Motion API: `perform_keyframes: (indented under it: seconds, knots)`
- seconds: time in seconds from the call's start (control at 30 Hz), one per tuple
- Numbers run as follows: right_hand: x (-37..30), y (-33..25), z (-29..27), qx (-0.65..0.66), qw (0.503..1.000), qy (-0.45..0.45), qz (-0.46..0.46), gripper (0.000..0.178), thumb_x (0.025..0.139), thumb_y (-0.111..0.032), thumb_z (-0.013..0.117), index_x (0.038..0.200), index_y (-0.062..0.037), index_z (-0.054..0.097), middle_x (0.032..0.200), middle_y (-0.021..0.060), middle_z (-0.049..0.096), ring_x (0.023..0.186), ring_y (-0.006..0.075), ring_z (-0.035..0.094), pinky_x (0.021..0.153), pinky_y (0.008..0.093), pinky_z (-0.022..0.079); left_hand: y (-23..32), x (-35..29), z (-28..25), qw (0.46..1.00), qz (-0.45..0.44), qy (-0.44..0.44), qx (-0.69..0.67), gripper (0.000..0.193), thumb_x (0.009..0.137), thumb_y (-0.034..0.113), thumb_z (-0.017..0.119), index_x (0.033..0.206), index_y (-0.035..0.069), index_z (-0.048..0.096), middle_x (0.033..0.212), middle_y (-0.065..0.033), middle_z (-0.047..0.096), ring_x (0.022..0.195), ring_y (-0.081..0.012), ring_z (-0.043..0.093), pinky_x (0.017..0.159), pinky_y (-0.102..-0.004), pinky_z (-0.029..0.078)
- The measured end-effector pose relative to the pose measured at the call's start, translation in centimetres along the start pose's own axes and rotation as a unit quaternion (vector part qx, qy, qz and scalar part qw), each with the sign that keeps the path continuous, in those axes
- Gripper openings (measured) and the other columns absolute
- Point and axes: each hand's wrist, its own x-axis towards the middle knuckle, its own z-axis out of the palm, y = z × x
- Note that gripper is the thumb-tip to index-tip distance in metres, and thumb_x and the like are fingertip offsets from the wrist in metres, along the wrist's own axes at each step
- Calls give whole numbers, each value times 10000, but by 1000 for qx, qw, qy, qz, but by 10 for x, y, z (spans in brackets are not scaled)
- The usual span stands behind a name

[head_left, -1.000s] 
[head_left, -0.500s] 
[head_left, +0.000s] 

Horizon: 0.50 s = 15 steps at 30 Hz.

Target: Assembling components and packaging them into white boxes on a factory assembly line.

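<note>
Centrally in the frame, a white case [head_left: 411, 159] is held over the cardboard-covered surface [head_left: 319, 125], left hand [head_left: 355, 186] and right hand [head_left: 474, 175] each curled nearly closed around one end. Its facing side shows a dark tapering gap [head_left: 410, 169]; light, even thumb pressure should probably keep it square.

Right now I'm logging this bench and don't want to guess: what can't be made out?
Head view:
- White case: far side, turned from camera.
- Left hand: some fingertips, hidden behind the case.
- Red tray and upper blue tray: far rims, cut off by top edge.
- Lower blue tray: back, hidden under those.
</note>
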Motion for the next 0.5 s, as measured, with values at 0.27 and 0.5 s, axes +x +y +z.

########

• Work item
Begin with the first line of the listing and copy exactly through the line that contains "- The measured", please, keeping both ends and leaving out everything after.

• Response for this exercise
Motion API: `perform_keyframes: (indented under it: seconds, knots)`
- seconds: time in seconds from the call's start (control at 30 Hz), one per tuple
- Numbers run as follows: right_hand: x (-37..30), y (-33..25), z (-29..27), qx (-0.65..0.66), qw (0.503..1.000), qy (-0.45..0.45), qz (-0.46..0.46), gripper (0.000..0.178), thumb_x (0.025..0.139), thumb_y (-0.111..0.032), thumb_z (-0.013..0.117), index_x (0.038..0.200), index_y (-0.062..0.037), index_z (-0.054..0.097), middle_x (0.032..0.200), middle_y (-0.021..0.060), middle_z (-0.049..0.096), ring_x (0.023..0.186), ring_y (-0.006..0.075), ring_z (-0.035..0.094), pinky_x (0.021..0.153), pinky_y (0.008..0.093), pinky_z (-0.022..0.079); left_hand: y (-23..32), x (-35..29), z (-28..25), qw (0.46..1.00), qz (-0.45..0.44), qy (-0.44..0.44), qx (-0.69..0.67), gripper (0.000..0.193), thumb_x (0.009..0.137), thumb_y (-0.034..0.113), thumb_z (-0.017..0.119), index_x (0.033..0.206), index_y (-0.035..0.069), index_z (-0.048..0.096), middle_x (0.033..0.212), middle_y (-0.065..0.033), middle_z (-0.047..0.096), ring_x (0.022..0.195), ring_y (-0.081..0.012), ring_z (-0.043..0.093), pinky_x (0.017..0.159), pinky_y (-0.102..-0.004), pinky_z (-0.029..0.078)
- The measured end-effector pose relative to the pose measured at the call's start, translation in centimetres along the start pose's own axes and rotation as a unit quaternion (vector part qx, qy, qz and scalar part qw), each with the sign that keeps the path continuous, in those axes

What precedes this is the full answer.